As in many sub-Saharan countries, the issue of orphan care has
risen to the top of the social protection agenda in Malawi, where the
prevalence of orphaned children has dramatically increased because of
early deaths of parents infected by the HIV/AIDS virus. According to the
Malawi Poverty Reduction Strategy Paper (MPRSP) prepared by the
Government of Malawi in 2002, HIV infection rates in the 15-49 age group
was at around 15% nationally (GOM 2002). The paper reported that about
70,000 children become orphans every year, adding to the already large
number of orphans, estimated at about 850,000.

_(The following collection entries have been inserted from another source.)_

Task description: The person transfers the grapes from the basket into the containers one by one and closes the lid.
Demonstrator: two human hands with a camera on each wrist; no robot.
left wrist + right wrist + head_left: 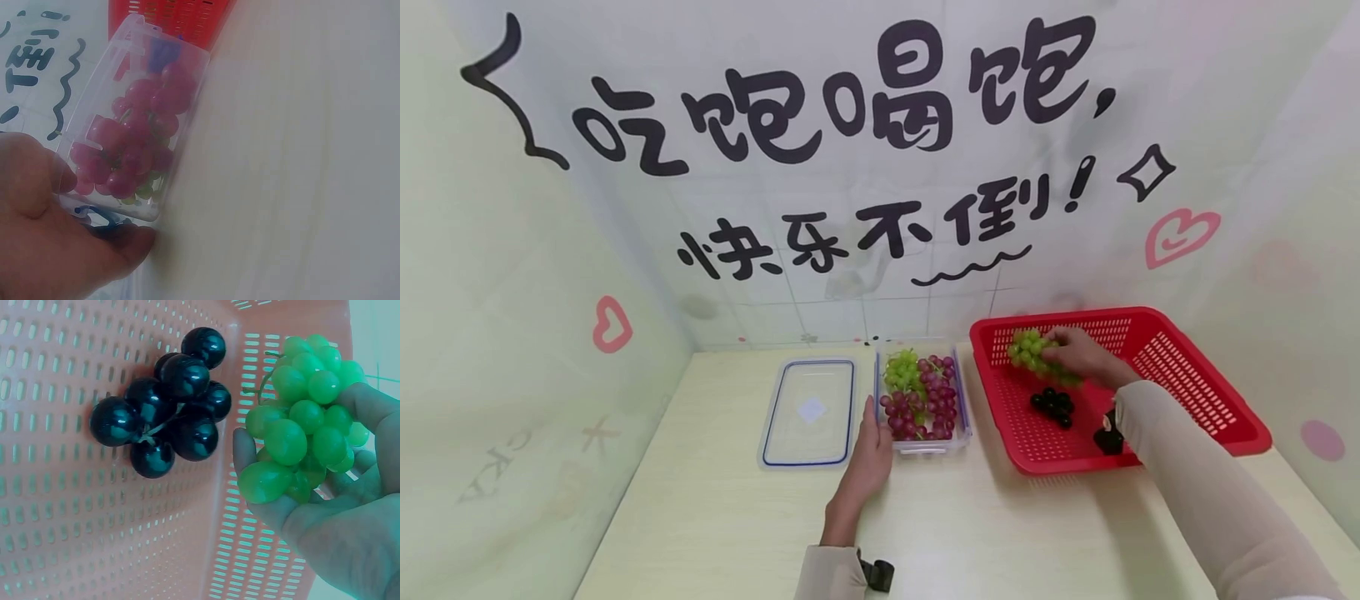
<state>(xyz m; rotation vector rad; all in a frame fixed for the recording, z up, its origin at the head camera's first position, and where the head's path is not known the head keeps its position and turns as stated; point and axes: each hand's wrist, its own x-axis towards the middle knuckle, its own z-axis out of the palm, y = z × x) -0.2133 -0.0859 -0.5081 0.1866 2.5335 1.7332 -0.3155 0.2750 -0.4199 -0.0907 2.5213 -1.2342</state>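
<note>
My right hand [1078,354] holds a bunch of green grapes [300,419] between thumb and fingers, just above the far left part of a red perforated basket [1011,433]. Lower in that basket lies a bunch of black grapes [162,403]. To the left, my left hand [871,454] grips the front left corner of a clear plastic food container [925,447], thumb and fingers around that corner. Inside it lie red grapes [936,392] and a bunch of green grapes [901,367]. The left wrist view shows red grapes through the container's front wall.
A clear lid [808,417] with a blue seal lies flat left of the container. The pale wooden table [700,500] meets a printed curtain [820,317] at its back edge. The basket's raised rim stands close to the container's right side.
</note>
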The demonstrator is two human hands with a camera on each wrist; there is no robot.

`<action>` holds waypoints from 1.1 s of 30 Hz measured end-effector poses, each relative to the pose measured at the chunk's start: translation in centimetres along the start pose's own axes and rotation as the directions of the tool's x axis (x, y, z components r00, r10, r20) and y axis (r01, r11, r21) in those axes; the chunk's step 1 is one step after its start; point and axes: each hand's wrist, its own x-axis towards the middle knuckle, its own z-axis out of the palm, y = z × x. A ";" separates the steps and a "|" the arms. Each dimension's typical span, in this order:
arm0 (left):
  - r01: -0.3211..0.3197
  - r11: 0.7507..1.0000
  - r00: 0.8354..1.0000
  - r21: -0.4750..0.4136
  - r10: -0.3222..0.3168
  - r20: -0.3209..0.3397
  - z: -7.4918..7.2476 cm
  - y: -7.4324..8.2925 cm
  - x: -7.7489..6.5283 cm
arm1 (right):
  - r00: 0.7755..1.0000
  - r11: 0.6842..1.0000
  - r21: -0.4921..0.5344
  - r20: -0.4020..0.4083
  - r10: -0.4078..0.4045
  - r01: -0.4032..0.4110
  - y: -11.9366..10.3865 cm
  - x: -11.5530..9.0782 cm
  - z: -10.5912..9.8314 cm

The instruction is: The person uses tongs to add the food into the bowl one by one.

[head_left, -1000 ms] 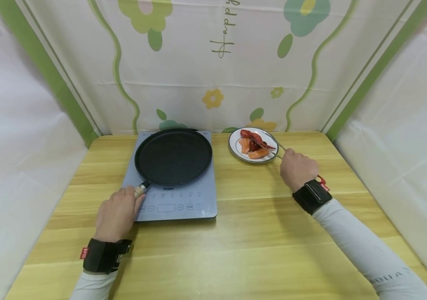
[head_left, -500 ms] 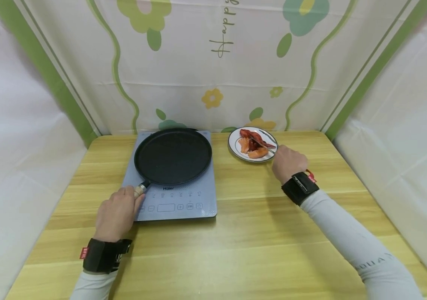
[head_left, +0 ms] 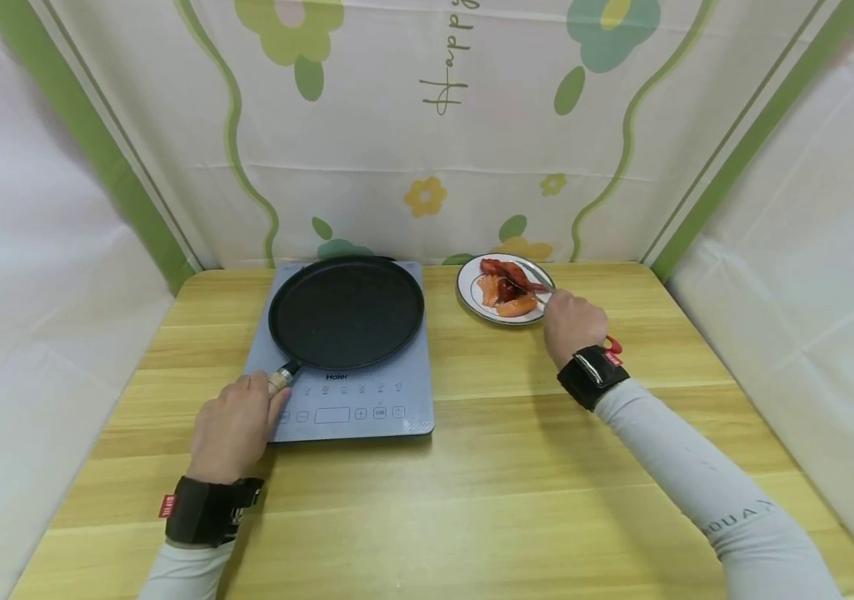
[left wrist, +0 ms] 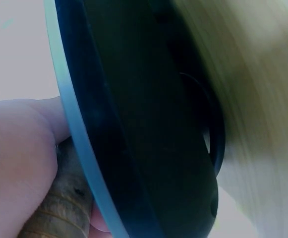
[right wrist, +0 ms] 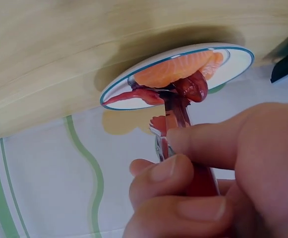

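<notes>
My left hand [head_left: 232,429] grips the wooden handle [head_left: 278,380] of a flat black frying pan [head_left: 347,312] that sits on an induction cooker [head_left: 415,408]. In the left wrist view the cooker's edge hides most of the pan. My right hand [head_left: 575,327] holds metal tongs with red grips [right wrist: 203,179], fingers curled round them. Their tips reach over a white, blue-rimmed plate [head_left: 466,304], among the food. On it lie orange salmon pieces [head_left: 516,307], a long red drumstick-shaped piece [head_left: 503,270] and a dark red round piece [right wrist: 193,87], which overlaps the tong tips in the right wrist view.
A wooden table [head_left: 397,517] carries everything. Behind it hangs a white flowered cloth [head_left: 367,142], close to the plate and cooker. More white cloth [head_left: 809,275] closes off both sides. Between cooker and plate runs a narrow strip of bare tabletop.
My right hand has moved left toward the plate, carrying the tongs' tips further over the food. The left hand, pan and cooker stay where they were.
</notes>
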 end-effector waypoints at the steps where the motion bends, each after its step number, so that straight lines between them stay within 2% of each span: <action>1: 0.001 1.000 1.000 -0.001 -0.001 0.002 0.0 0.0 0.0 | 1.000 1.000 -0.005 -0.005 -0.001 0.001 0.0 0.0 0.0; 8: 0.001 1.000 1.000 -0.009 -0.001 0.008 0.1 -0.1 0.0 | 1.000 0.999 -0.031 -0.016 -0.023 0.023 -0.5 0.2 0.5; 13: 0.000 1.000 1.000 -0.008 0.000 -0.004 0.1 -0.1 -0.1 | 1.000 0.999 -0.030 -0.010 -0.011 0.010 -0.8 0.5 0.9; 20: 0.005 1.000 1.000 -0.005 -0.005 0.007 0.2 0.0 -0.1 | 1.000 0.996 -0.089 0.022 -0.009 0.011 -1.1 1.2 1.3; 33: -0.003 1.000 1.000 -0.009 0.003 -0.002 0.0 0.0 0.0 | 1.000 0.993 -0.114 0.009 0.023 -0.021 -1.8 1.9 1.9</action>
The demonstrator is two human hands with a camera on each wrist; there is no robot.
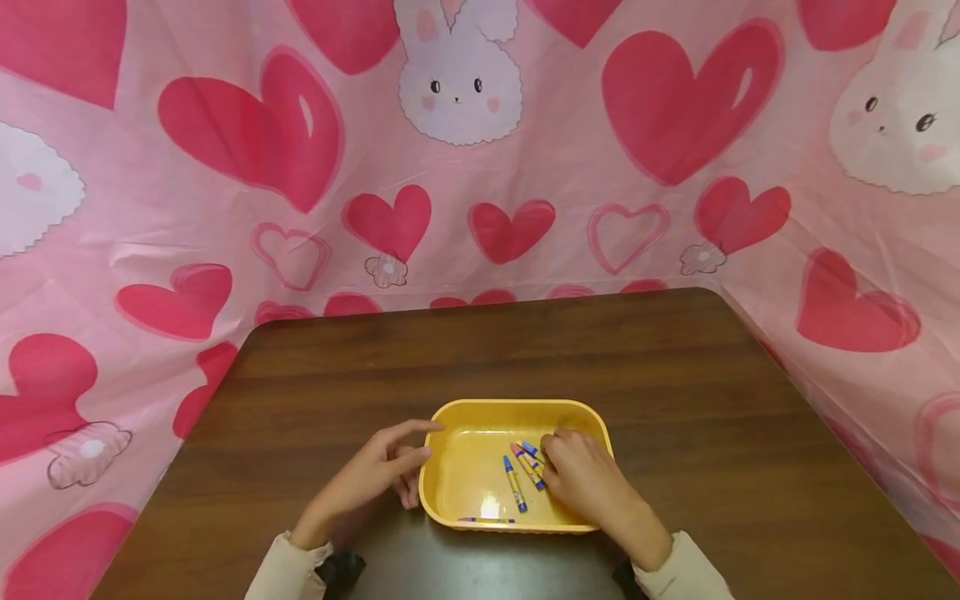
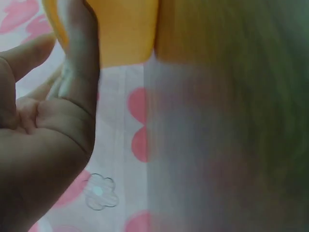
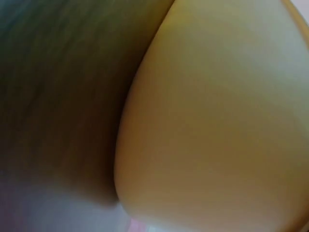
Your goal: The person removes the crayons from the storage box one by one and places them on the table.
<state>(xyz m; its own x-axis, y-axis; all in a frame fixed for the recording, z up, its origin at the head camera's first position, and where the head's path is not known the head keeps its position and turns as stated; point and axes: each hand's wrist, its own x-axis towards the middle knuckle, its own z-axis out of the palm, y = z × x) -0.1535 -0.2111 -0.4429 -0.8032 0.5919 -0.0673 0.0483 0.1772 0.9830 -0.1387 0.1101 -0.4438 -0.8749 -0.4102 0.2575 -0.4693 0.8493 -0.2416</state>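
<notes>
A shallow yellow plastic tray [image 1: 517, 406] sits on the table with several crayons in it. One blue-tipped crayon [image 1: 514, 485] lies apart near the middle, and a purple-tipped one [image 1: 487, 521] lies along the near wall. Beside the right fingers, a pink-tipped crayon [image 1: 527, 465] and another blue one [image 1: 529, 450] lie close together. My right hand [image 1: 588, 479] reaches down inside the tray's right side, its fingers bent at the crayons; the fingertips are hidden and I cannot tell whether they pinch one. At the left rim, my left hand [image 1: 378, 462] has its fingers loosely spread, fingertips right at the edge.
The tray stands near the front of a dark brown wooden table [image 1: 480, 350]. Pink cloth [image 1: 450, 175] with hearts and rabbits hangs behind and along both sides. In the right wrist view the tray's outer wall [image 3: 212, 125] fills most of the picture.
</notes>
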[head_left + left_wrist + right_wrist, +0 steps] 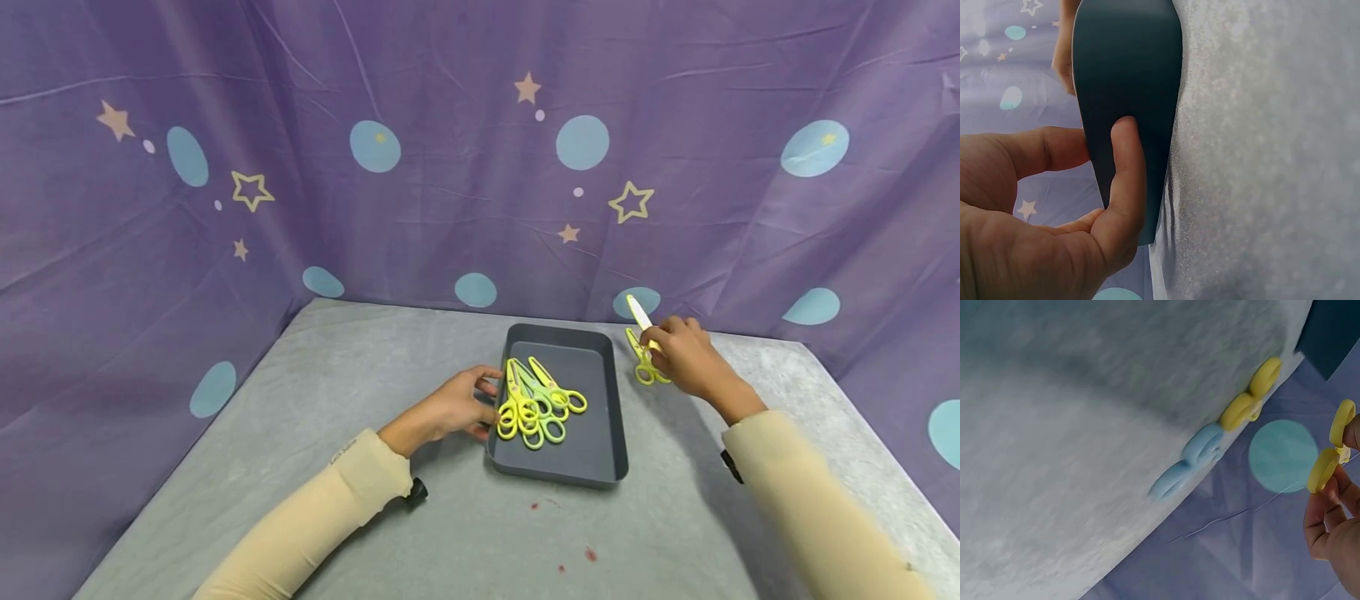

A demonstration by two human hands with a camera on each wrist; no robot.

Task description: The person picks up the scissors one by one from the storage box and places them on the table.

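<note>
- Pinching the yellow-handled scissors (640,313), the right hand (686,358) is at the far right of the grey table (405,350) in the head view, blades pointing far and left. A loose yellow pair (642,356) lies just beside the dark tray (570,457), on its right. The left hand (459,402) is at the tray's left wall. A pile of yellow and green scissors (517,385) lies in the tray's left half. Red marks (591,554) dot the near table; a purple curtain (450,67) stands behind.
- In the left wrist view, the left fingers grip the tray wall, 1 fingertip pressed on its outer side and others at the rim.
- In the right wrist view, the right fingers are clamped on the held scissors' yellow loops, apart from the table. 2 pairs rest there: the loose yellow pair and, beside it, a blue pair (1194,450).
</note>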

Orphans are a vulnerable group in any socioeconomic. However,
Subbarao and Coury 2004, p. 140) state that "erosion of human
capital is probably the biggest risk orphans and vulnerable children
face in much of Africa." This is a serious concern, as
underinvestment in health and education not only leads to serious
depravation and hardship for the child, but it also depresses their
future lifetime incomes.
Using longitudinal data covering the years 2000-2004, this paper
determines the effect of orphanhood on school attendance in rural
Malawi. This is done by estimating probit equations that relate school
attendance status of children in 2004 to children and household
characteristics and previous grade-level achievement.
Relating Schooling Outcomes to Orphanhood
There are two main reasons to expect schooling outcomes of orphans
to fall short of schooling outcomes of non-orphan children. First, death
of a parent, especially the more significant income-earning parent, is
likely to affect labor allocation within the household. Specifically,
because education brings financial returns only in the distant future,
increased poverty caused by the loss of current income may mean that
future returns to schooling are discounted more heavily and, in turn,
children are expected to work, both at home and outside the home, at an
earlier age to meet current consumption needs.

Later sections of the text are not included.